Title: Self-Gravitating Matter in Stationary and Axisymmetric Black Hole Spacetimes

Abstract: All black holes (BHs) in nature are expected to be described by the Kerr vacuum solution of general relativity. However, the Kerr solution comes with several difficulties such as the existence of Cauchy horizons, curvature singularities, and causality-violating regions. Attempts to resolve some of these issues include phenomenological BH models, which typically contain nontrivial matter content. We introduce a simple framework here to examine the properties of matter in such phenomenological models for a broad class of stationary and axisymmetric spinning BH spacetimes, generated from nonspinning seed solutions via a metric ansatz. We apply this framework to a representative set of spinning BH spacetimes and the non-spinning seeds from which they are derived. The models span different types of matter - fluids, scalar fields, electromagnetic fields.
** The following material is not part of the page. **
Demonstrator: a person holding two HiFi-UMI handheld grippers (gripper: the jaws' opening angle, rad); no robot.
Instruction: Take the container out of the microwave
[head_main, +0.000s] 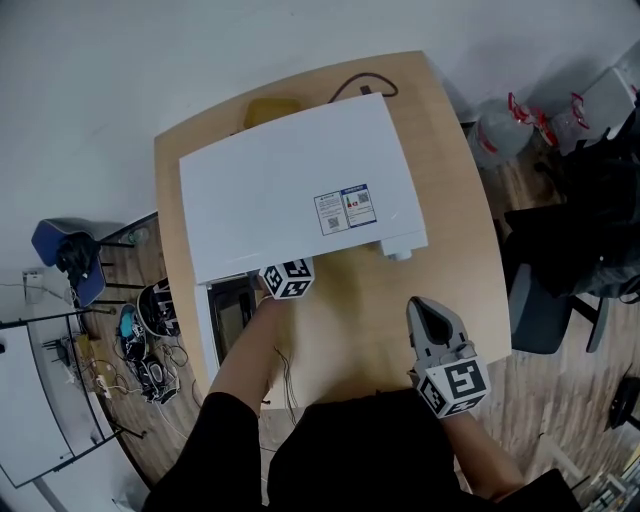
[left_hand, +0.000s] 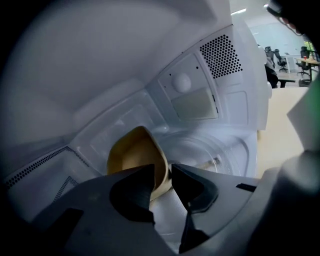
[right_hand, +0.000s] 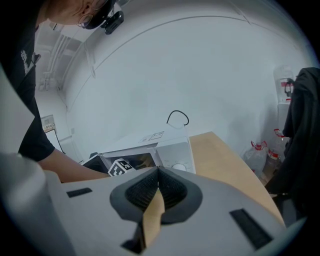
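Pinching the rim of the container, the left gripper is inside the microwave, toward its left wall. Right gripper pressed together, empty, near the table's front edge. Risk: this one-sided rim hold may slip or tip on withdrawal.

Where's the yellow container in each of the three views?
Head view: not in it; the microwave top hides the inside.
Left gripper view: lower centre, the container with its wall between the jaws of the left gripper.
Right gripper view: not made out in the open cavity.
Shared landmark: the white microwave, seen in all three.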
For each model, we calculate the timelike four-velocity of the matter and thereby identify the rest frame of the matter, both outside and inside the horizon. We then examine the spatial distribution of the matter rest-frame energy density $\epsilon$ and the principal pressures. This provides a complete picture of how the matter moves, what its material properties are, and whether it obeys the classical energy conditions. Notably, at a horizon, the normal component of the pressure always satisfies $p_n = -\epsilon$. We also investigate the expansions of the principal null congruences and explore the Hawking mass profiles of these spacetimes. These provide glimpses into the geometry of the stationary BH exterior as well as the nonstationary interior cosmology. The axisymmetric metric ansatz we work with can be used to generate new spinning solutions from a variety of nonspinning seeds. The matter in these models often satisfies the weak energy condition, at least in the BH exterior, and some models exhibit non-rigid, differential rotation.